__Exercise prompt__. Without the pictures, output all of the data exactly.

*** Data provided

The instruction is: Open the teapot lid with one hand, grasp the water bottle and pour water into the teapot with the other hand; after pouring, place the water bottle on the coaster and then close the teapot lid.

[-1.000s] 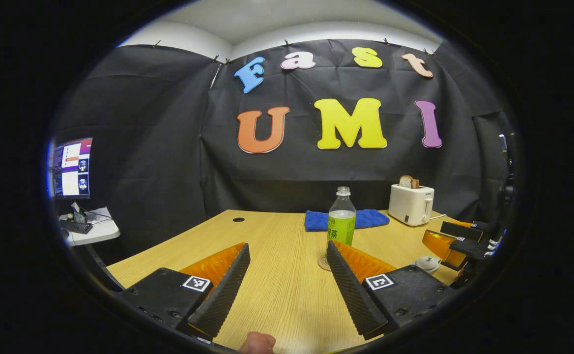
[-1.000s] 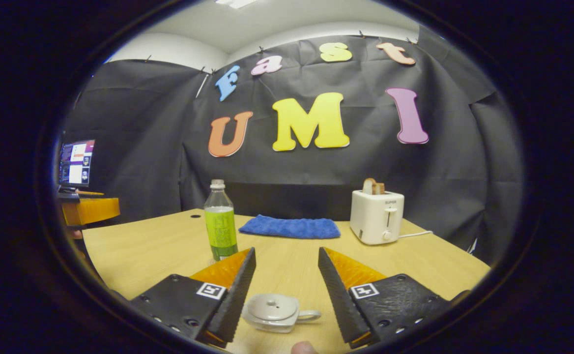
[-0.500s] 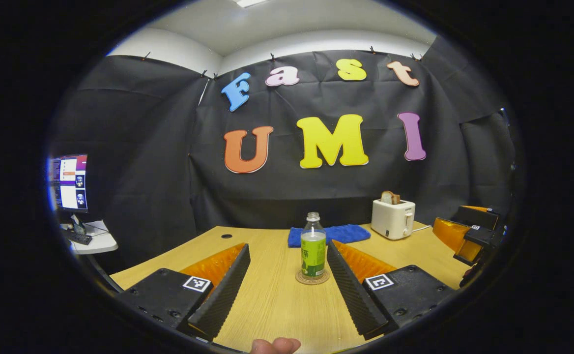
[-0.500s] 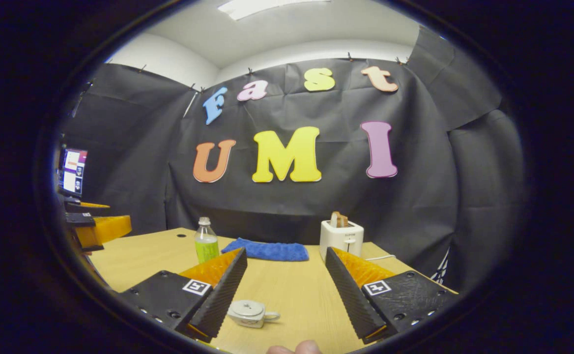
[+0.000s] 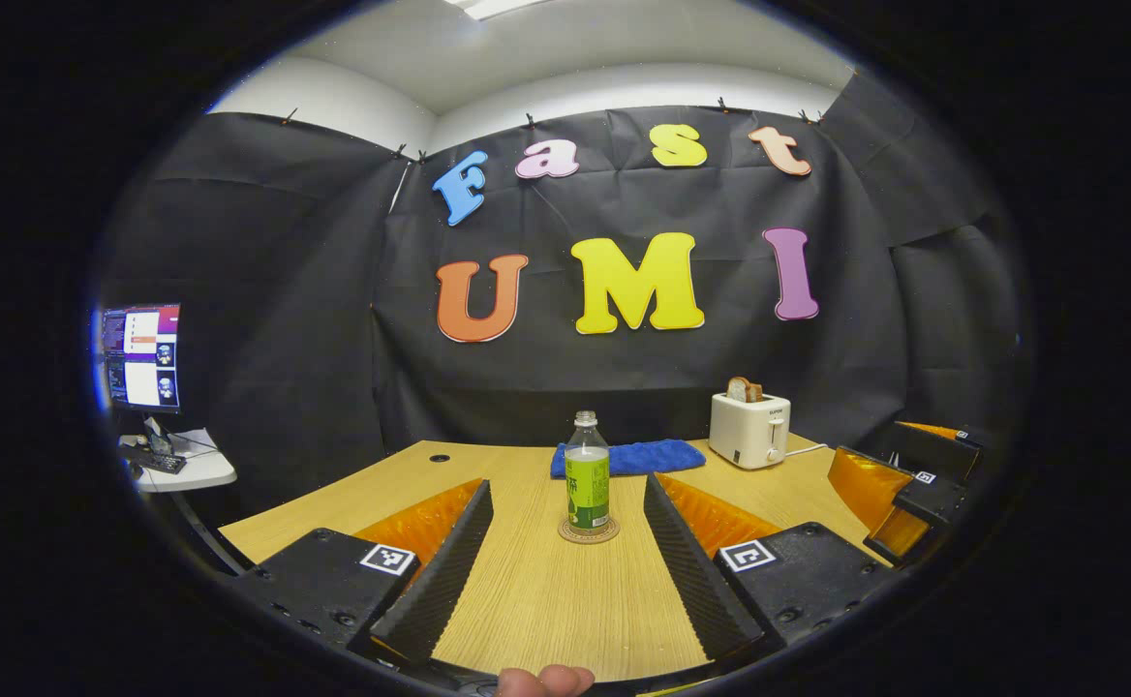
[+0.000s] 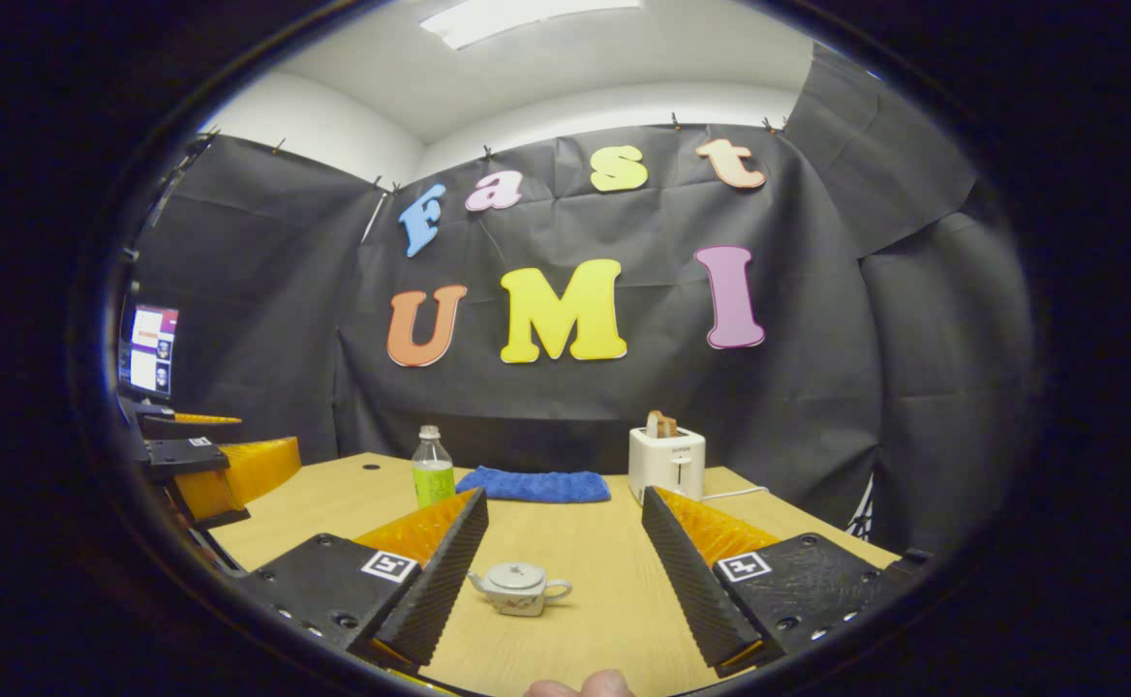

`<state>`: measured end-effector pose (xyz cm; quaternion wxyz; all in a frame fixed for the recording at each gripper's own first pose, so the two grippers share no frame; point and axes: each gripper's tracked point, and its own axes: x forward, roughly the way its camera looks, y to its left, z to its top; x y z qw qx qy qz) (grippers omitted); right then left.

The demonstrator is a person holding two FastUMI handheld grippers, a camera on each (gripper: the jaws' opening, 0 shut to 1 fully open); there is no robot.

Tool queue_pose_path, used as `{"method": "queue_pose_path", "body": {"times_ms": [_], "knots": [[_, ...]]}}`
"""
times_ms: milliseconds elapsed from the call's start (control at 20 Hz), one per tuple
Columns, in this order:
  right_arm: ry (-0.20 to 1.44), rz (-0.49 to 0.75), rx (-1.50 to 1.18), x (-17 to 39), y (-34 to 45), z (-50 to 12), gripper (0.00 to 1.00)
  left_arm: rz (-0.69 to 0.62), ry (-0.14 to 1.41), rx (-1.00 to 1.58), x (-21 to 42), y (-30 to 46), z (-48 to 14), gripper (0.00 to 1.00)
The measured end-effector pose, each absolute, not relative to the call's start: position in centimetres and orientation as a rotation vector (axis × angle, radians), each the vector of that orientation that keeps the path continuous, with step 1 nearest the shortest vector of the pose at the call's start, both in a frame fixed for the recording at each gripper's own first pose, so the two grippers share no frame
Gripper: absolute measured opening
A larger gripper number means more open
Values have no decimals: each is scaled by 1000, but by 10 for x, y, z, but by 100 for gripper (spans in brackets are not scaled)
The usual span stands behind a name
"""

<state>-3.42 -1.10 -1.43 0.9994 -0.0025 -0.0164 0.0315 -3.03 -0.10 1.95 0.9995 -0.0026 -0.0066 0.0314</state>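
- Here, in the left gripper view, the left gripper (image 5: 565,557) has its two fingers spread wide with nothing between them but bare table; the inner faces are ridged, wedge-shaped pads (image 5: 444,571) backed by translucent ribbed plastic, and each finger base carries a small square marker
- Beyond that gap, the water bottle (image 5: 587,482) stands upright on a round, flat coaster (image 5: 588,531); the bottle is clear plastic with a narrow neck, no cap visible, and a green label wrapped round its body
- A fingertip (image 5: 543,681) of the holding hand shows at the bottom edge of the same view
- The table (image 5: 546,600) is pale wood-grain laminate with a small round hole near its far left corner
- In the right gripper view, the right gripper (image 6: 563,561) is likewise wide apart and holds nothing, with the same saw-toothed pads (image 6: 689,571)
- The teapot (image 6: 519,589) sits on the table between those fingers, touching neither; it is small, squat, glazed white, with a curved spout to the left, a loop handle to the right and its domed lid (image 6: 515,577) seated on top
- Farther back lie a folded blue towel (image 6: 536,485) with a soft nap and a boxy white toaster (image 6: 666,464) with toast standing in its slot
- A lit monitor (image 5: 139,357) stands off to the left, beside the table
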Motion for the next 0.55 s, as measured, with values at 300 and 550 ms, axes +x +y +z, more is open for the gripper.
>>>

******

__Response for this exercise__.
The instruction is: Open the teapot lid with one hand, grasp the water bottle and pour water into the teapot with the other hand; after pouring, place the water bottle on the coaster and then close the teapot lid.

[-1.000s] 
[-1.000s] 
[-0.500s] 
[-0.500s] 
[+0.000s] 
[+0.000s] 

`<state>`: measured end-effector pose (xyz cm; quaternion wxyz; all in a frame fixed for the recording at each gripper's own first pose, so the two grippers share no frame; point and axes: each gripper's tracked point, and its own axes: x forward, roughly the way its camera looks, y to its left, z to its top; x y z qw qx qy qz) (grippers omitted); right then left.

The demonstrator is a person holding two FastUMI handheld grippers, a camera on each (gripper: the jaws' opening, 0 shut to 1 fully open); there is no robot.

Tool queue_pose_path, used as `{"method": "queue_pose_path", "body": {"times_ms": [_], "knots": [[_, ...]]}}`
"""
times_ms: milliseconds elapsed from the call's start (control at 20 Hz), one per tuple
Columns, in this order:
  right_arm: ry (-0.20 to 1.44), rz (-0.49 to 0.75), rx (-1.50 to 1.18), x (-17 to 39), y (-34 to 45), z (-50 to 12), gripper (0.00 to 1.00)
  left_arm: rz (-0.69 to 0.62), ry (-0.14 to 1.41), rx (-1.00 to 1.58), x (-21 to 42), y (-30 to 46), z (-48 to 14), gripper (0.00 to 1.00)
The measured end-effector pose, each absolute, not relative to the call's start: position in centimetres and orientation as a rotation vector (axis × angle, radians), each the vector of that orientation that keeps the path continuous, with step 1 nearest the shortest vector of the pose at the call's start, both in a frame fixed for the recording at each gripper's own first pose, so the two grippers share no frame
Gripper: absolute measured opening
A larger gripper number means more open
Values have no decimals: each is scaled by 1000, but by 10 for x, y, z, but by 100 for gripper (spans in brackets are not scaled)
The usual span stands behind a name
"""

<state>-3.42 -1.10 -1.43 0.9994 -0.0025 -0.0164 0.0315 -3.03 -0.10 1.95 0.9995 -0.0026 -0.0066 0.0314</state>
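- Here, in the left gripper view, the left gripper (image 5: 565,557) has its two fingers spread wide with nothing between them but bare table; the inner faces are ridged, wedge-shaped pads (image 5: 444,571) backed by translucent ribbed plastic, and each finger base carries a small square marker
- Beyond that gap, the water bottle (image 5: 587,482) stands upright on a round, flat coaster (image 5: 588,531); the bottle is clear plastic with a narrow neck, no cap visible, and a green label wrapped round its body
- A fingertip (image 5: 543,681) of the holding hand shows at the bottom edge of the same view
- The table (image 5: 546,600) is pale wood-grain laminate with a small round hole near its far left corner
- In the right gripper view, the right gripper (image 6: 563,561) is likewise wide apart and holds nothing, with the same saw-toothed pads (image 6: 689,571)
- The teapot (image 6: 519,589) sits on the table between those fingers, touching neither; it is small, squat, glazed white, with a curved spout to the left, a loop handle to the right and its domed lid (image 6: 515,577) seated on top
- Farther back lie a folded blue towel (image 6: 536,485) with a soft nap and a boxy white toaster (image 6: 666,464) with toast standing in its slot
- A lit monitor (image 5: 139,357) stands off to the left, beside the table
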Motion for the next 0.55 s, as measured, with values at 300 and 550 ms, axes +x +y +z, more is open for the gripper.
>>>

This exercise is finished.